Materi ke-4 merupakan materi edukasi tentang pemberian makan bayi dan anak yang dapat disampaikan pada ibu balita setelah plotting KMS dilakukan. Pemberian makan bayi dan anak terbagi dalam 2 kelompok, yaitu usia 0-23 bulan dan 24-59 bulan. Pada ibu balita dapat disampaikan tentang standar emas pemberian makan bayi dan anak yang terdiri dari 4 hal, yaitu inisiasi menyusu dini (IMS), ASI eksklusif sampai usia 6 bulan, MP-ASI mulai usia 6 bulan, dan menyusui hingga usia 2 tahun atau lebih. Kemudian dilakukan dengan pemberian gizi seimbang untuk anak usia 2 tahun ke atas. Ibu balita dapat melihat berbagai cara pengolahan makanan pada buku KIA.
Sejak tahun 2023 hingga Maret 2024 Dinas Kesehatan Kota Bandar Lampung telah melakukan Pelatihan Pemantauan Tumbang Kembang pada 1.674 orang kader posyandu atau 47,9% dari 3.525 orang kader posyandu yang ada pada 705 posyandu se-Kota Bandar Lampung (Tabel 1). Target pelaksanaan pelatihan pada tahun 2024 adalah 2 angkatan dengan total peserta 992 orang, sehingga pada akhir tahun 2024 sebanyak 61,6% kader posyandu sudah dilatih pemantauan tumbuh kembang.

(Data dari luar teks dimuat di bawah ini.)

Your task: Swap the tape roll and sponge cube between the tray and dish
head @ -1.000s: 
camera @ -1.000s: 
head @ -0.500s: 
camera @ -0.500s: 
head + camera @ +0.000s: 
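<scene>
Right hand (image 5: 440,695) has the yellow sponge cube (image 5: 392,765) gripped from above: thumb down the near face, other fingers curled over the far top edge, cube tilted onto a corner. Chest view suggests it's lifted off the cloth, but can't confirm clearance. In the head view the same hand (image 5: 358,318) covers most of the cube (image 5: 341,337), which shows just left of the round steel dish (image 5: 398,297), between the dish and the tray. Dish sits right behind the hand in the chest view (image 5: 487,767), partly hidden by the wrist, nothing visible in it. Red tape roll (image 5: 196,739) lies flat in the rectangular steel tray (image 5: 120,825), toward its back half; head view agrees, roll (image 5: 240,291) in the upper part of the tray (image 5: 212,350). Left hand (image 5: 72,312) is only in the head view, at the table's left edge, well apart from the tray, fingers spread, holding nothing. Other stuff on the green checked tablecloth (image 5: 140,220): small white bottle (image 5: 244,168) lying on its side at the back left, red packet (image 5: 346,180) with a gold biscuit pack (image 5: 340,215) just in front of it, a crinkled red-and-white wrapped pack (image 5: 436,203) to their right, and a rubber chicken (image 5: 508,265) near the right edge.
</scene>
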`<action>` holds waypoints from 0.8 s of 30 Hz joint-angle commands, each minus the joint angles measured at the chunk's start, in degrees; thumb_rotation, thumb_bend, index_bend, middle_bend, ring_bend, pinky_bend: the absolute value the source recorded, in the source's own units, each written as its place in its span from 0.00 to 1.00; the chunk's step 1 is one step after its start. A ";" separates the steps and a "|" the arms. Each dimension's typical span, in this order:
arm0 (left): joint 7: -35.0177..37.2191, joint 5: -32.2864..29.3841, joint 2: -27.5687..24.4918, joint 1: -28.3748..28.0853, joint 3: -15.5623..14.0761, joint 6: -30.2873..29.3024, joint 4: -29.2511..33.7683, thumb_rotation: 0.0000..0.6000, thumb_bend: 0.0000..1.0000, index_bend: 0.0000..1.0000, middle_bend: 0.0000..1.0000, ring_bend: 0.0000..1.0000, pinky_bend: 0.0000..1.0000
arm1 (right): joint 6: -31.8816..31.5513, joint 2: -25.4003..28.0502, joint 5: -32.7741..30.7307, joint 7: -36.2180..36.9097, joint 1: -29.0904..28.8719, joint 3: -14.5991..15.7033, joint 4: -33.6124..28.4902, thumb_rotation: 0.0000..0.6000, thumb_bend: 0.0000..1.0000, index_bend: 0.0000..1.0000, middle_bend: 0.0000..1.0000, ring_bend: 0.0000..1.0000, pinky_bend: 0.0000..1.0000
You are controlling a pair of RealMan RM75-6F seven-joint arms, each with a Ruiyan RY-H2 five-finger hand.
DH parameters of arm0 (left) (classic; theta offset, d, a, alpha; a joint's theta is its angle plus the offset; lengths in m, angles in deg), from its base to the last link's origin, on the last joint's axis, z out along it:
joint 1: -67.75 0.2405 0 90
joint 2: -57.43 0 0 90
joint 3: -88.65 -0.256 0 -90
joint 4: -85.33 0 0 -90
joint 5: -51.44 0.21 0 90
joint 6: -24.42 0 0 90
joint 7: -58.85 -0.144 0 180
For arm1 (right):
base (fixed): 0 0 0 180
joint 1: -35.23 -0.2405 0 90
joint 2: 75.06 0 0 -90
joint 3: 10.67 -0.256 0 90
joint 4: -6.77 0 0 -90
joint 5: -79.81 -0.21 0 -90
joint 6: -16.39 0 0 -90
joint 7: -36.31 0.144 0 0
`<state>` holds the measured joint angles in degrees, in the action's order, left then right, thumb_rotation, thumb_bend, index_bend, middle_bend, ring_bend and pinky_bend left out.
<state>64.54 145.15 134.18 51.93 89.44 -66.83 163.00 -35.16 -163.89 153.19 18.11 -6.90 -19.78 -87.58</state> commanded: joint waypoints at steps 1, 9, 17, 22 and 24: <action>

Dari pelatihan yang dilakukan tersebut, terjadi peningkatan pengetahuan rata-rata sebesar 80%. Sedangkan untuk keterampilan, belum dapat diketahui. Untuk mengetahui keberhasilan pelatihan terhadap peningkatan keterampilan kader akan dilakukan supervisi terhadap pengelolaan posyandu yang dilakukan pada triwulan ke-2 (sekitar bulan Maret-April 2024). Semoga indikator-indikator pelatihan pada kader ini dapat tercapai dan Posyandu sebagai lembaga kemasyarakatan desa/ kelurahan berperan besar dalam memberikan pelayanan sosial dasar kepada masyarakat, termasuk pelayanan kesehatan dalam konsep transformasi layanan primer yang bertujuan untuk mendekatkan upaya promotif preventif kepada masyarakat.
Referensi :
Kementerian Kesehatan RI, 2011, Pedoman Umum Pengelolaan Posyandu. Jakarta : Kementerian Kesehatan RI.
Kementerian Kesehatan RI, dan Pokjanal Posyandu Pusat, 2012, Kurikulum dan Modul Pelatihan Kader Posyandu, Jakarta : Kementerian Kesehatan RI.
Kementerian Kesehatan RI, 2020, Pedoman Pemantauan Pertumbuhan. Jakarta : Kementerian Kesehatan RI.